Today, a new entry in the series of “Johnny dispels a folksy truism.” Today’s entry: “If you want something done right, you have to do it yourself.”
Nonsense. In fact, pretty much the opposite is true. The whole foundation of that saying is that you should hoard knowledge, eschew delegation, and never teach others. That’s not only a terrible way to “get things done right,” it would be wildly inefficient in the long run even if it wasn’t.
I have three young kids, and any time they see me doing absolutely anything, they want to help. One of my firm parenting policies is that I say “yes” to requests to help as often as humanly possible. Now, allowing your kids to help you with a routine household task adds, conservatively, 6 hours to that task. And often there isn’t actually something they can do to help, but I always find something anyway. There’s always something you can hold, or stir, or fetch, or something like that. And I want to encourage my kids not only to engage and spend time with me and not be pushed away, but also to feel like “being able to contribute” is their default state in life. So I try to never shoo them away.
But there’s a big, big side benefit to this. What starts out as inventing busywork so you can spend time with your kids rapidly turns into real competence. Yesterday, my eight-year-old daughter chased me out of the kitchen and told me to “mind the kids” (meaning her two younger siblings) so that she could prepare dinner. She whipped up spaghetti and gravy, and I’m not ashamed to say it – it was better than mine.
Look, I’m a New Jersey Italian. I can rock some spaghetti and gravy, but hers was better. She’d seen everything I do when I make it, absorbed it like a sponge while she was “just” mixing or fetching or whatever I’d have her do, and then adapted her own recipe. Because I never chased her away, she wasn’t afraid to experiment. She never thought of herself as too young to do what the grown-ups did.

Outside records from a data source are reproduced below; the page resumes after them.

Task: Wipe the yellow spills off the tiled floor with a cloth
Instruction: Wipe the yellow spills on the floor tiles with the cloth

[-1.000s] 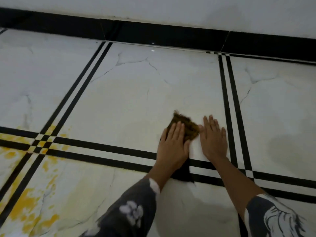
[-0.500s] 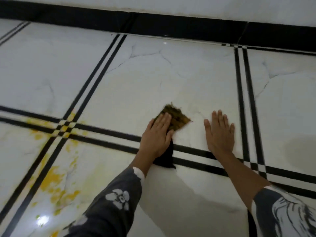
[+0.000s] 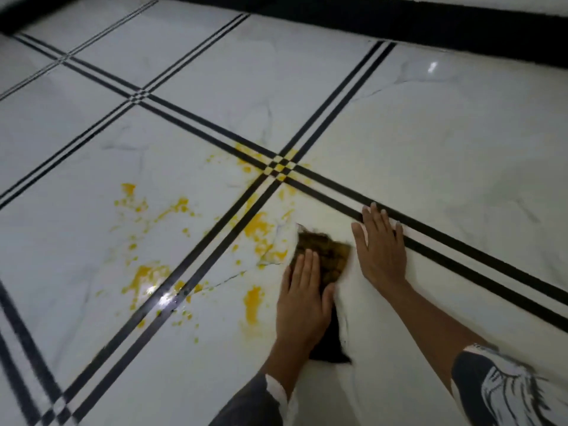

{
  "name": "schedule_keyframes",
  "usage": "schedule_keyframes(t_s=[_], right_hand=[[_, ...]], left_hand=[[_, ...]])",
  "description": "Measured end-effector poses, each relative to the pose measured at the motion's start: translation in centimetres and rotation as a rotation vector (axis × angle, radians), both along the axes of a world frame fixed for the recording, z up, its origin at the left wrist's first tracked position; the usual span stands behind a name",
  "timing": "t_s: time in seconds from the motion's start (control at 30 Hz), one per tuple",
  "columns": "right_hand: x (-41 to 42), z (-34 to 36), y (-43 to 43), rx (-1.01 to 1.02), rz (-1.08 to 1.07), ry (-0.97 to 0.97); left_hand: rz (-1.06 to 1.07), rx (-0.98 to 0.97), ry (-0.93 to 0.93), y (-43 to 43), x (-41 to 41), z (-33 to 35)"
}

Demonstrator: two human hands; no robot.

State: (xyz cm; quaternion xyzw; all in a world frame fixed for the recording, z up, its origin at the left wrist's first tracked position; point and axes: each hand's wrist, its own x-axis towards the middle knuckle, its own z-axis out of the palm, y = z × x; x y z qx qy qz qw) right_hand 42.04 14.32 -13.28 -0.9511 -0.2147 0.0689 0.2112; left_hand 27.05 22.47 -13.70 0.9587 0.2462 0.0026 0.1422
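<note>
Nearest the camera, two dark patterned sleeves are seen, the left sleeve [image 3: 255,401] with a pale cuff and the right sleeve [image 3: 504,385] printed in white. A bit further out, the left hand [image 3: 302,302] is laid flat on the cloth [image 3: 327,256], fingers straight and together, pressing rather than gripping. The cloth's brownish, stained end is stuck out past the fingertips, and a darker part is trailed back under the palm toward the wrist. Just beside it, the right hand [image 3: 381,250] is planted palm-down on the bare tiled floor [image 3: 430,167], fingers slightly spread, nothing held, fingertips reaching a black double stripe [image 3: 461,259].

The yellow spills [image 3: 258,232] are found right off the left hand's outer side: one streak close by the knuckles, a big blotch touching the cloth's left edge, and lots of splatter scattered further left across another double stripe. More yellow is seen beyond the fingertips at the stripe crossing [image 3: 281,166]. Far past everything, a black skirting band [image 3: 430,29] is run along the wall
</note>
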Motion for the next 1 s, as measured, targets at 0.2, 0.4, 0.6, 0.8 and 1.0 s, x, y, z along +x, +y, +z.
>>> schedule_keyframes(t_s=[0.2, 0.4, 0.6, 0.8, 1.0], right_hand=[[-2.4, 0.1, 3.5, -0.054, 0.144, -0.030], [-4.7, -0.8, 4.8, -0.113, 0.225, -0.059], [-3.2, -1.1, 5.3, -0.150, 0.182, -0.103], [-2.8, -1.5, 5.0, -0.158, 0.195, -0.119], [-2.6, -1.3, 5.0, -0.128, 0.200, -0.095]], left_hand=[[0.197, 0.061, -0.057, 3.9, -7.9, -0.8], [0.530, -0.032, -0.018, 7.2, -2.4, 0.0], [0.179, 0.024, -0.058, 6.5, -6.2, -0.5], [0.489, -0.011, 0.006, 8.9, 0.3, -0.3], [0.034, -0.018, -0.001, 7.1, -2.3, -0.4]])
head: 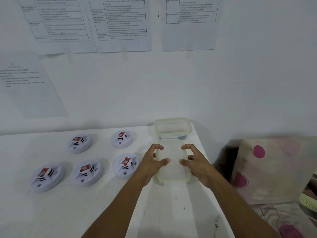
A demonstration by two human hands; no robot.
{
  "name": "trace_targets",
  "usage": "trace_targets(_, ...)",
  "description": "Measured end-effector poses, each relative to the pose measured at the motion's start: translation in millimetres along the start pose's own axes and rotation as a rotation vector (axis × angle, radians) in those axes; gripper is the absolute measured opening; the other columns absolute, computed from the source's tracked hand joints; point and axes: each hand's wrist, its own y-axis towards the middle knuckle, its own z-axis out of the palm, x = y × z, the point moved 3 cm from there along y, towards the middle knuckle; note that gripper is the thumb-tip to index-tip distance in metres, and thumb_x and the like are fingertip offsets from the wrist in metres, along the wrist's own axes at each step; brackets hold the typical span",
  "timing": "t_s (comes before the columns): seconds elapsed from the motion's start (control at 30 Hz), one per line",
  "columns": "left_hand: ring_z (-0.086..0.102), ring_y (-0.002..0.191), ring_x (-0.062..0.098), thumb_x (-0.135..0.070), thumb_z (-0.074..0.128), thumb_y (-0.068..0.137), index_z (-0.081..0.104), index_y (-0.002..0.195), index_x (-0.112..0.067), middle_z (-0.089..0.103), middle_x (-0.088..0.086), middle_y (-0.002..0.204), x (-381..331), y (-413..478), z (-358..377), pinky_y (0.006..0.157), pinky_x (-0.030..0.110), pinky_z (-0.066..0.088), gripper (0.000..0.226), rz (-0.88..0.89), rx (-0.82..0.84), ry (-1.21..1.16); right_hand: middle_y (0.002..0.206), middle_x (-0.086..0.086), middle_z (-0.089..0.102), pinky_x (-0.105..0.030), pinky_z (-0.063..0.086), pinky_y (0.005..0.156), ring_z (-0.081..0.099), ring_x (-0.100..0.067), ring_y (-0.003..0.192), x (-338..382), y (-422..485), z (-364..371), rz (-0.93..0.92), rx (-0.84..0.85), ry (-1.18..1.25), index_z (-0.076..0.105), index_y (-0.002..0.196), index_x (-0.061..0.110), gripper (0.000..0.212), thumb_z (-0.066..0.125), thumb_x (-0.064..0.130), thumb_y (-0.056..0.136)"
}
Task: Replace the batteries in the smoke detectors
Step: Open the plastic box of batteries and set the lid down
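Observation:
Several round white smoke detectors lie on the white table (103, 203), each with a red and white block on top; the nearest one (126, 165) is just left of my left hand. A translucent plastic container with a pale green-rimmed lid (173, 170) sits at the table's right side. My left hand (151, 163) grips its left edge and my right hand (196, 162) grips its right edge, thumbs resting on the lid and fingers curled over the far corners. Whatever is inside the container is hidden.
A second lidded translucent container (172, 127) stands just behind the first, against the wall. Printed sheets (120, 23) hang on the wall. A pink-spotted cushion (267, 169) lies right of the table, past its right edge (216, 194).

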Motion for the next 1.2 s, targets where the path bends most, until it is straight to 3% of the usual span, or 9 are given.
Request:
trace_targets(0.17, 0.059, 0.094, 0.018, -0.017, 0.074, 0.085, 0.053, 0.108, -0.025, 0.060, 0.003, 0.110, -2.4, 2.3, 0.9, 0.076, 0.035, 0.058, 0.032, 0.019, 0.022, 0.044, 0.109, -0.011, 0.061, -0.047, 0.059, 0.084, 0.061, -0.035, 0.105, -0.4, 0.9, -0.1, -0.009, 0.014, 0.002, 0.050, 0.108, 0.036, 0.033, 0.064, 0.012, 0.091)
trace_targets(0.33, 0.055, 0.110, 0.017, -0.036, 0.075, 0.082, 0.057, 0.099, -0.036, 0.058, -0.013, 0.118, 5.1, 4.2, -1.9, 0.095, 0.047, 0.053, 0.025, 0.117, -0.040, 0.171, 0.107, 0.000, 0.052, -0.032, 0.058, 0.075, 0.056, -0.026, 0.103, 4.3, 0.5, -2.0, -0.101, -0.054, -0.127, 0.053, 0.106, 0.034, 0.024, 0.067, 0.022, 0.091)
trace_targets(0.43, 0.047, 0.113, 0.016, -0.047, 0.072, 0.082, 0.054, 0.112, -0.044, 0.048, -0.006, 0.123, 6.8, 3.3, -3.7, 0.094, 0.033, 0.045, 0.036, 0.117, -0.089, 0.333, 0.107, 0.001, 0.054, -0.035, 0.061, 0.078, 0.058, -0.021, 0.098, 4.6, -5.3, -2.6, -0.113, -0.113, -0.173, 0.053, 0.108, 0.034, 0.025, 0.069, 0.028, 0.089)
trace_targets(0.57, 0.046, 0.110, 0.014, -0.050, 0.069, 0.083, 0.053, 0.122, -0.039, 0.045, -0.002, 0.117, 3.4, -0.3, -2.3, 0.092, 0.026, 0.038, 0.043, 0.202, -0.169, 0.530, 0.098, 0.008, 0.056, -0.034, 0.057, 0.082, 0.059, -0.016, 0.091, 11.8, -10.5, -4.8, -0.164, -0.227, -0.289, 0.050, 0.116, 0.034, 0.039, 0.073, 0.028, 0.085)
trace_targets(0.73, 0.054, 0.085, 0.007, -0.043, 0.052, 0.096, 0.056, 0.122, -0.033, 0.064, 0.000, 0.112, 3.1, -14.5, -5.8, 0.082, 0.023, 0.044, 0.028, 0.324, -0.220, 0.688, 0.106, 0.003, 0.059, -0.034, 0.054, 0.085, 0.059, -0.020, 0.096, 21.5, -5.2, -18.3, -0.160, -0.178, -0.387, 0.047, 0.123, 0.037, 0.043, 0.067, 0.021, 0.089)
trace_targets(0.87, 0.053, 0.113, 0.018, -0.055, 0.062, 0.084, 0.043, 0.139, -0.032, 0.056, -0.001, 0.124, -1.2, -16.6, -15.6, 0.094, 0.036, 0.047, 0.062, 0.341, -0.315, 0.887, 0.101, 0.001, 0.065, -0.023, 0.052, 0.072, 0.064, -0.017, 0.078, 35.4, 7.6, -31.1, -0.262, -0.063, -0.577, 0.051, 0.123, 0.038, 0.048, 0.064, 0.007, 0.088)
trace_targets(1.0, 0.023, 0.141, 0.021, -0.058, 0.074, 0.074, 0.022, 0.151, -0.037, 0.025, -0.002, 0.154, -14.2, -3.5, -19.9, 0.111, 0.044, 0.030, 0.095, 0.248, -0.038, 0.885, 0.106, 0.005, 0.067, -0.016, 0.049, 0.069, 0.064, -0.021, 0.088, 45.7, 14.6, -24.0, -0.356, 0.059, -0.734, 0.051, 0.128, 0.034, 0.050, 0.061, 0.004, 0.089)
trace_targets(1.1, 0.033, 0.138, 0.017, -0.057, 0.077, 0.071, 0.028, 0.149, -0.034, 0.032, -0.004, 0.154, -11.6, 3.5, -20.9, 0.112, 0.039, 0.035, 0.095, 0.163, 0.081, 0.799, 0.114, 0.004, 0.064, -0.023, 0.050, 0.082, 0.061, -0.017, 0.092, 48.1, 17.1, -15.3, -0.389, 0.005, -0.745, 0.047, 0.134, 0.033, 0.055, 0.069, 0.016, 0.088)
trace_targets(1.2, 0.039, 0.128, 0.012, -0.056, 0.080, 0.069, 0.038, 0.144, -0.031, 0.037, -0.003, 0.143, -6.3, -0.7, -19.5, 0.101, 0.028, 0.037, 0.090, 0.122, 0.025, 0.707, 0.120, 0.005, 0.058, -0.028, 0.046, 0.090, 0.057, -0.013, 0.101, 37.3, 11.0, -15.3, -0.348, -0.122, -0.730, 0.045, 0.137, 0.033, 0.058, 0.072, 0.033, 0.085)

The best way to get something done better than it ever was before is to give all your knowledge to someone who’s only at the start of their journey. You’re always learning, but the amount you learn between day 16,435 and day 16,436 of practicing a task is minuscule compared to the amount your learn between days 28 and 29. People just beginning to learn something have quite a few advantages over the “old dogs.” Inventiveness is one of them – my daughter added an ingredient to her gravy that I have never, in all my years, even considered. It was unconventional, but fantastic, and it came about because of the new ideas that come from sharing the task. (At her request, I am keeping her secret ingredient a secret – you’re on your own!)
Taking the time to teach, share with, learn from, delegate to, and include others in your work can seem frustrating or time-consuming. But unless you want to be stuck doing all the work forever on every task just to have mediocre results, it’s the best way forward.
Now, if I want spaghetti done right – I have someone else do it. I’ll watch the kids.